**What the exercise asks**
Could you give the listing again exactly, without its pictures?

Start of Block

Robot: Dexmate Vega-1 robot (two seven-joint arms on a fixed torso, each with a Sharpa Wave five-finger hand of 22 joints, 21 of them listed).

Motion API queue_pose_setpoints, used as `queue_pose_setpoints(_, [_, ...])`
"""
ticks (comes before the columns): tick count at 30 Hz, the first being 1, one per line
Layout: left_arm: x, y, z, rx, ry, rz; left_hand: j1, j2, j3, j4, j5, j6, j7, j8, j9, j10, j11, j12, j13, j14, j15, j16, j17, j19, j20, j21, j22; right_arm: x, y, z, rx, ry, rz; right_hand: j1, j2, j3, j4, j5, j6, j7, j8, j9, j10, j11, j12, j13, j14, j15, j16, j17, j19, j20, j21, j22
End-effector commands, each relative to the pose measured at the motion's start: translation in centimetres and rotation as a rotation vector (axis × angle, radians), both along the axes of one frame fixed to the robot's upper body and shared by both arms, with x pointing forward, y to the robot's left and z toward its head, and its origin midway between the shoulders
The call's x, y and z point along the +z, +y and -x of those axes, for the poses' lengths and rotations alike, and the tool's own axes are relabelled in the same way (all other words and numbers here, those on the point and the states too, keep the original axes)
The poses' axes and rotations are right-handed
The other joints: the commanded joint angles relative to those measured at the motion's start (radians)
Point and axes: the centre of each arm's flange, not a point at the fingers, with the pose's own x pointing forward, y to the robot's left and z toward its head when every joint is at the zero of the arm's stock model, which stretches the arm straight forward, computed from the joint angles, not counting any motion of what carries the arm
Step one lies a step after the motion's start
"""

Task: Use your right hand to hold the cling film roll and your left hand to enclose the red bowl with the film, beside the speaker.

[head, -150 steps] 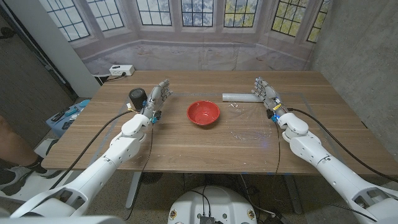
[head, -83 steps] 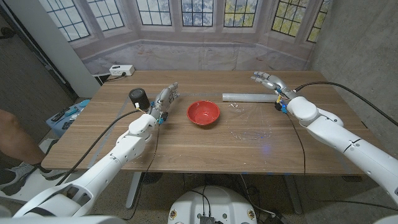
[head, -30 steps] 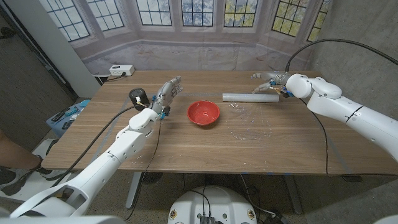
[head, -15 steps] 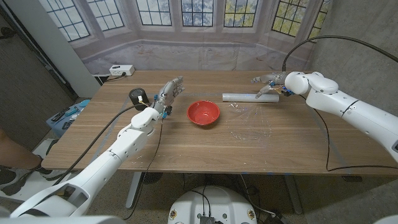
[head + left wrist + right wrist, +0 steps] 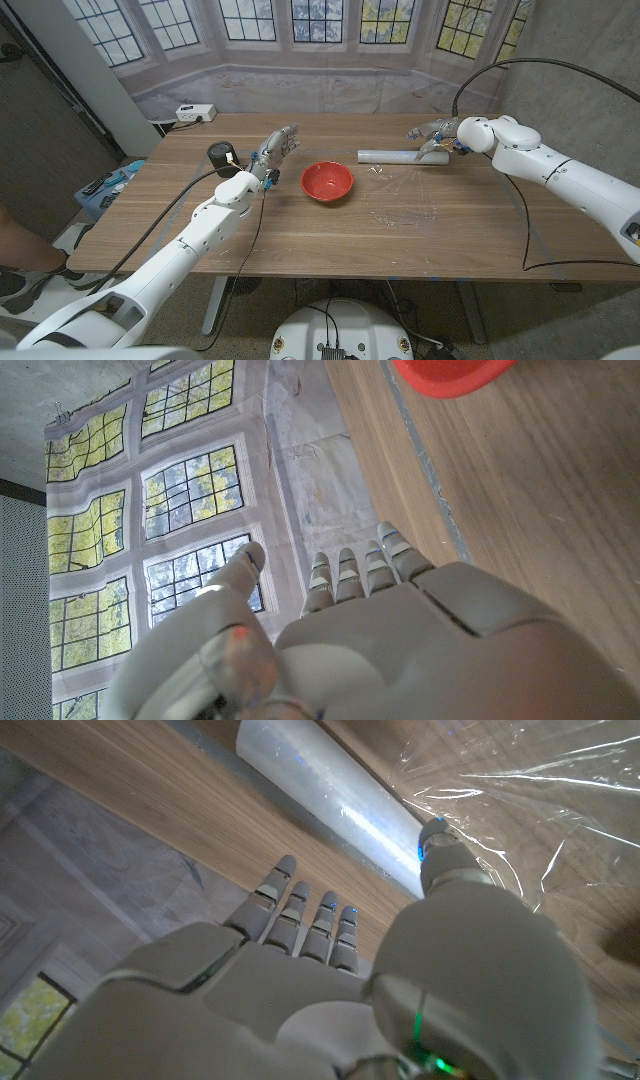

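My right hand [image 5: 432, 140] has swung in over the cling film roll [image 5: 395, 156] at far right, fingers spread, not grasping yet. Left hand [image 5: 275, 150] released, between speaker [image 5: 220, 155] and red bowl [image 5: 327, 182] mid-worktop. Grasp comes next.

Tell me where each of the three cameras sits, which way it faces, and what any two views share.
Head view: on the robot's head, looking down over both arms at the table, red bowl and speaker.
Left wrist view: on the left wrist, along the left hand, toward the windows.
Right wrist view: on the right wrist, along the right hand; shares the cling film roll with the head view.
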Motion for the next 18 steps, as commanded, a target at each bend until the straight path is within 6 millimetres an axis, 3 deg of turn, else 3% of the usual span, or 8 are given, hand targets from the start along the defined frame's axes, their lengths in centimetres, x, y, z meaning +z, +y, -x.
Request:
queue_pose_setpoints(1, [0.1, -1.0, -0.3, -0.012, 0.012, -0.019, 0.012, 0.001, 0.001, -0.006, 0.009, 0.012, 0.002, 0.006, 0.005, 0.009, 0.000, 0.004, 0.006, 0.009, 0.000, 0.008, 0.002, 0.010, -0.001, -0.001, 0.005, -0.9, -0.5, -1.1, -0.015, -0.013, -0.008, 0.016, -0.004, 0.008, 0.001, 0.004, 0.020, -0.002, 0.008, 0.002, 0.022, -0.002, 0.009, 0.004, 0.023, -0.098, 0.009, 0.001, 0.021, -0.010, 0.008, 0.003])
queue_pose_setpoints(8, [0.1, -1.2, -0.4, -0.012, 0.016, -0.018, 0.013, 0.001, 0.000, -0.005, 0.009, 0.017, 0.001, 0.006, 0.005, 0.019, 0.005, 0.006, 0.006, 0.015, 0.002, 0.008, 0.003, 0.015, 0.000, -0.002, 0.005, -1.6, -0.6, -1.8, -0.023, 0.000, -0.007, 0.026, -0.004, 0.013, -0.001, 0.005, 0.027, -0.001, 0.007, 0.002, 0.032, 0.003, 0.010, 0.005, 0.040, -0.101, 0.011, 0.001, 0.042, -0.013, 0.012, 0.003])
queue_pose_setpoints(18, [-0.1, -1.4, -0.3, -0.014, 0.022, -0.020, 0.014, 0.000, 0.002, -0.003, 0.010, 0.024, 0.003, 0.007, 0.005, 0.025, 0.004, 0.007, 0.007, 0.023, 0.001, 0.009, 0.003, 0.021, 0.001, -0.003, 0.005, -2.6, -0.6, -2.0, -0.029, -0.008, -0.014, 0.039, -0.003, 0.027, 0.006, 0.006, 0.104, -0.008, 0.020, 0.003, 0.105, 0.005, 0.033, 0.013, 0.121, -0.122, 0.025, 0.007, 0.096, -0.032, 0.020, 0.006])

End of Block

**Output below**
Robot: Dexmate Vega-1 robot (two seven-joint arms on a fixed torso, each with a Sharpa Wave five-finger hand of 22 joints, 21 of them listed).

Motion API queue_pose_setpoints, used as `queue_pose_setpoints(_, [_, ...])`
"""
ticks (comes before the columns): tick count at 30 Hz, the first being 1, one per line
Layout: left_arm: x, y, z, rx, ry, rz; left_hand: j1, j2, j3, j4, j5, j6, j7, j8, j9, j10, j11, j12, j13, j14, j15, j16, j17, j19, j20, j21, j22; right_arm: x, y, z, rx, ry, rz; right_hand: j1, j2, j3, j4, j5, j6, j7, j8, j9, j10, j11, j12, j13, j14, j15, j16, j17, j19, j20, j21, j22
End-effector commands, each relative to the pose measured at the motion's start: translation in centimetres and rotation as a rotation vector (axis × angle, radians), both along the axes of one frame fixed to the robot's upper body and shared by both arms, with x pointing forward, y to the robot's left and z toward its head, and its origin midway between the shoulders
The call's x, y and z point along the +z, +y and -x of those axes, for the poses' lengths and rotations alike, and the tool's own axes are relabelled in the same way (all other words and numbers here, those on the point and the states too, keep the original axes)
The poses' axes and rotations are right-handed
The other joints: the commanded joint angles relative to those measured at the motion's start (radians)
Point and axes: the centre of each arm's flange, not a point at the fingers, with the pose's own x pointing forward, y to the robot's left and z toward its head when every joint is at the zero of the arm's stock model, which stretches the arm straight forward, computed from the joint angles, not counting any motion of what carries the arm
Step one lies a step after the motion's start
"""

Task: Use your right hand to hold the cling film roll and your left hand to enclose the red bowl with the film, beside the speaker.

[head, -150 steps] 
[head, -83 steps] 
[head, -30 steps] 
[head, -15 steps] 
[head + left wrist + right wrist, +0 steps] 

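My right hand [image 5: 432, 140] has swung in over the cling film roll [image 5: 395, 156] at far right, fingers spread, not grasping yet. Left hand [image 5: 275, 150] released, between speaker [image 5: 220, 155] and red bowl [image 5: 327, 182] mid-worktop. Grasp comes next.

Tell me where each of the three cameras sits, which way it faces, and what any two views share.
Head view: on the robot's head, looking down over both arms at the table, red bowl and speaker.
Left wrist view: on the left wrist, along the left hand, toward the windows.
Right wrist view: on the right wrist, along the right hand; shares the cling film roll with the head view.
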Motion for the next 18 steps, as commanded, a target at each bend until the straight path is within 6 millimetres an axis, 3 deg of turn, else 3% of the usual span, or 8 are given, hand targets from the start along the defined frame's axes, their lengths in centimetres, x, y, z meaning +z, +y, -x.
Request:
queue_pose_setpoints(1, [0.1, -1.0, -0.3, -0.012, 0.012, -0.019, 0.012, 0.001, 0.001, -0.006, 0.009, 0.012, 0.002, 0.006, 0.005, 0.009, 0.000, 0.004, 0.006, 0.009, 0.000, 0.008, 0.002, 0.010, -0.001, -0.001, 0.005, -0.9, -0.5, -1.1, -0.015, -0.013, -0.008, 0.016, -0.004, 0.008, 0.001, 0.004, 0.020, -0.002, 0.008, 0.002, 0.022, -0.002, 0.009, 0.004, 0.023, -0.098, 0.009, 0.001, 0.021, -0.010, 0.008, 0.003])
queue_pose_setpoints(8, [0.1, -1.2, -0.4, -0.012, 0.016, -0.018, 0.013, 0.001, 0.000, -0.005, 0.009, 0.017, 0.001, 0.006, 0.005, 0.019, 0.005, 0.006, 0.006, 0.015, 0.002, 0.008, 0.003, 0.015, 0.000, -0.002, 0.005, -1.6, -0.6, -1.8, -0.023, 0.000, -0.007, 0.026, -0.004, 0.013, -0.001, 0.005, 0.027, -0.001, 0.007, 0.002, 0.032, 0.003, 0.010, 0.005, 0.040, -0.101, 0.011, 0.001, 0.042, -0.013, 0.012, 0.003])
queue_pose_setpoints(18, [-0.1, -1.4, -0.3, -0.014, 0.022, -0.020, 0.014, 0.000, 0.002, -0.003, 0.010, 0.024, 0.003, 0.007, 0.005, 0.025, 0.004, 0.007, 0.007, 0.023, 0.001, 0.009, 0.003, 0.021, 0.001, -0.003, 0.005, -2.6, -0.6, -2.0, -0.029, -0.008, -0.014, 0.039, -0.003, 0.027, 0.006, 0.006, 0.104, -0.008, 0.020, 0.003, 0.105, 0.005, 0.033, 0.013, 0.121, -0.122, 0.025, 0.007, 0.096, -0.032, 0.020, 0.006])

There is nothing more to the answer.